* _Supplied data_:
Start of Block

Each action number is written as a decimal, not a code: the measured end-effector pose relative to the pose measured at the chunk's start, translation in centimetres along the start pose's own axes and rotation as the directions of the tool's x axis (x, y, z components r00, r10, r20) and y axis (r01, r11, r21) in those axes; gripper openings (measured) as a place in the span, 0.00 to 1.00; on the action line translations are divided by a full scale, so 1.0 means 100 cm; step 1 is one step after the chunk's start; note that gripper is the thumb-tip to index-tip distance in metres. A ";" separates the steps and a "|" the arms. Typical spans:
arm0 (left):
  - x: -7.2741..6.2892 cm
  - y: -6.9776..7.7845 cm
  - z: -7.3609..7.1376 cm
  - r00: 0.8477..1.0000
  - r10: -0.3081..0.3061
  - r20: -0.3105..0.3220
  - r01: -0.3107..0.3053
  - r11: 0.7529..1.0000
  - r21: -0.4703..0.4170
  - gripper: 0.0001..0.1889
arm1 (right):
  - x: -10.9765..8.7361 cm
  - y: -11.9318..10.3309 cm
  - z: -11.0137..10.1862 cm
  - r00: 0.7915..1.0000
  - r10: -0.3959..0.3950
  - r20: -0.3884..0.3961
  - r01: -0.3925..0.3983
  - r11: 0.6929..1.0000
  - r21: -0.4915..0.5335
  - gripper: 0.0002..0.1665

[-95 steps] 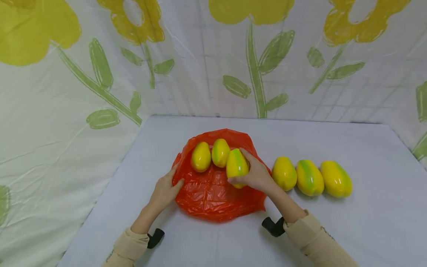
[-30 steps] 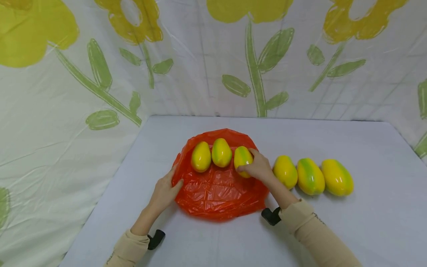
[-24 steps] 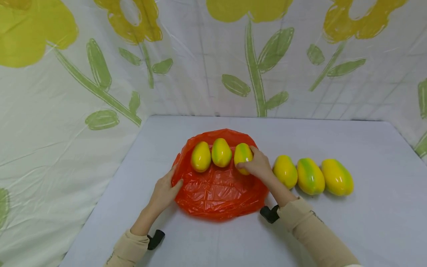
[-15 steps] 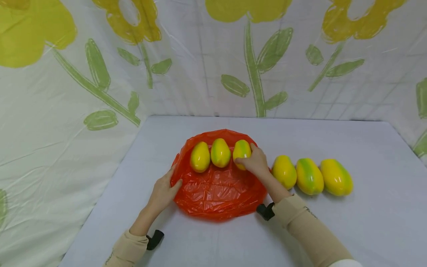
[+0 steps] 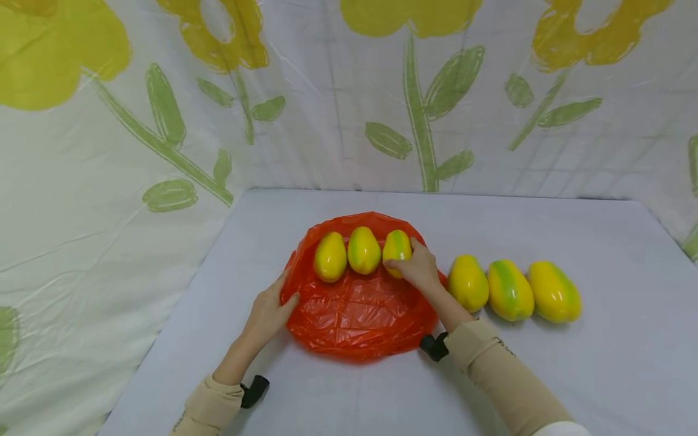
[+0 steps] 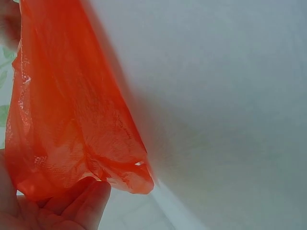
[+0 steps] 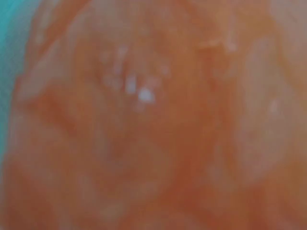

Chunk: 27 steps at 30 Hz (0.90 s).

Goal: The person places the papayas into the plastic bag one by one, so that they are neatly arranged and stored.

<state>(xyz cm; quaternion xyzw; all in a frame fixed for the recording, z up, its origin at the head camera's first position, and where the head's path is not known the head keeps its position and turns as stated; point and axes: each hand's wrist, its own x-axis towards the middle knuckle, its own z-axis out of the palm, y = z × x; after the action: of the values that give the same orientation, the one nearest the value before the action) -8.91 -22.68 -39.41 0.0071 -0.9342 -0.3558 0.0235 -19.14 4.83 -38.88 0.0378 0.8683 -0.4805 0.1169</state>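
A red plastic bag [image 5: 354, 309] lies spread with its mouth wide on the table. My left hand [image 5: 269, 310] pinches its left rim, the thumb inside and the fingers outside. In the left wrist view, the fingers [image 6: 96, 201] curl at the bag's edge [image 6: 62, 110]. Inside, near the back, sit two glossy yellow-green papayas, the left papaya [image 5: 330, 257] and the middle papaya [image 5: 363, 250]. Beside them my right hand [image 5: 418, 266] grips a third papaya [image 5: 397, 245] by its right side. Blurred red plastic [image 7: 144, 143] fills the right wrist view.
Right of the bag, a near papaya [image 5: 468, 283], a middle papaya [image 5: 510, 290] and an outer papaya [image 5: 554, 292] stand in a row on the white table [image 5: 611, 375]. A flowered curtain [image 5: 327, 121] hangs behind and to the left. Each wrist wears a black camera mount.
My right hand has carried its papaya back and to the right inside the bag, level with the other two. My left hand has stayed on the rim.
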 end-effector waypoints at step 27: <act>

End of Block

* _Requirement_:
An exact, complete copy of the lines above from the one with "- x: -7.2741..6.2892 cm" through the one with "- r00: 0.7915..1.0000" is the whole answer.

* _Written reply_:
  - x: -7.2741..6.2892 cm
  - y: -6.9776..7.7845 cm
  - z: -7.3609..7.1376 cm
  - r00: 0.8477..1.0000
  - r10: -0.3081..0.3061
  - r20: -0.3105..0.3220
  - r01: -0.3107..0.3053
  - r11: 0.7529..1.0000
  - r21: -0.4703..0.4170
  - gripper: 0.0001..0.1889
arm1 (right):
  - x: -10.9765..8.7361 cm
  - y: -11.9318..10.3309 cm
  - z: -11.0137..10.1862 cm
  - r00: 0.7915..1.0000

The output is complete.